• [Exercise goal]: Write out every line below again exactly as it stands, skipping each image.

• [Dataset excerpt]:

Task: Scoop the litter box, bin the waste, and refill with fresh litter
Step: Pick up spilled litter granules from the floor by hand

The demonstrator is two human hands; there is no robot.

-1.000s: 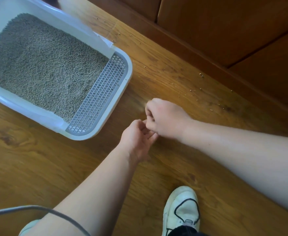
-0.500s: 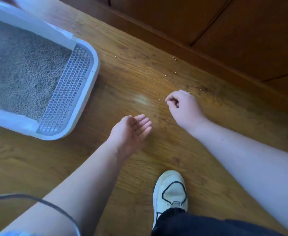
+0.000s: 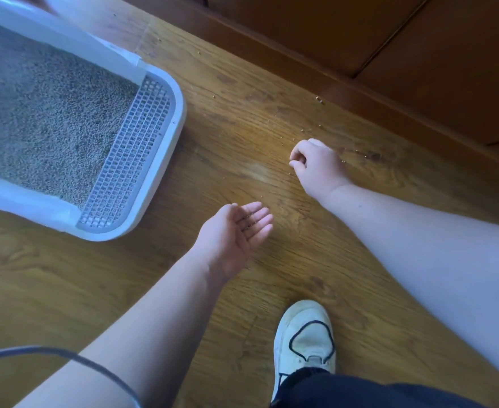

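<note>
One white litter box (image 3: 180, 113) lies on the wooden floor (image 3: 236, 134), up and to the left of the left grip (image 3: 236, 231), and runs out of view at the left edge. Grey litter (image 3: 45, 113) fills its bed. A grey grid step (image 3: 130, 160) closes the end of the box nearest that grip. Below and left of the grip, a thin grey cable (image 3: 65, 354) arcs across the forearm.

The left grip hovers released, palm up and fingers straight, apart from the box. A few dark pellets (image 3: 246, 222) lie on its fingers. Below it and to its right stands a white shoe (image 3: 305, 334) with a dark outline.

Up and right of the left grip, the right grip (image 3: 317, 166) is low over the floor, knuckles up and fingers curled in toward the thumb. Whether a pellet sits between them is too small to tell. Stray pellets (image 3: 319, 99) dot the floor above and to the right of this grip. Beyond them runs a dark wooden skirting board (image 3: 360, 92).
</note>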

• [Exercise response]:
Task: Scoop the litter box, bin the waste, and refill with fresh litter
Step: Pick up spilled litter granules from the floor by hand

The demonstrator is two human hands; there is no robot.

-1.000s: 
-0.500s: 
+0.000s: 

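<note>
One white litter box (image 3: 180, 113) lies on the wooden floor (image 3: 236, 134), up and to the left of the left grip (image 3: 236, 231), and runs out of view at the left edge. Grey litter (image 3: 45, 113) fills its bed. A grey grid step (image 3: 130, 160) closes the end of the box nearest that grip. Below and left of the grip, a thin grey cable (image 3: 65, 354) arcs across the forearm.

The left grip hovers released, palm up and fingers straight, apart from the box. A few dark pellets (image 3: 246, 222) lie on its fingers. Below it and to its right stands a white shoe (image 3: 305, 334) with a dark outline.

Up and right of the left grip, the right grip (image 3: 317, 166) is low over the floor, knuckles up and fingers curled in toward the thumb. Whether a pellet sits between them is too small to tell. Stray pellets (image 3: 319, 99) dot the floor above and to the right of this grip. Beyond them runs a dark wooden skirting board (image 3: 360, 92).
</note>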

The exercise is finished and nothing remains.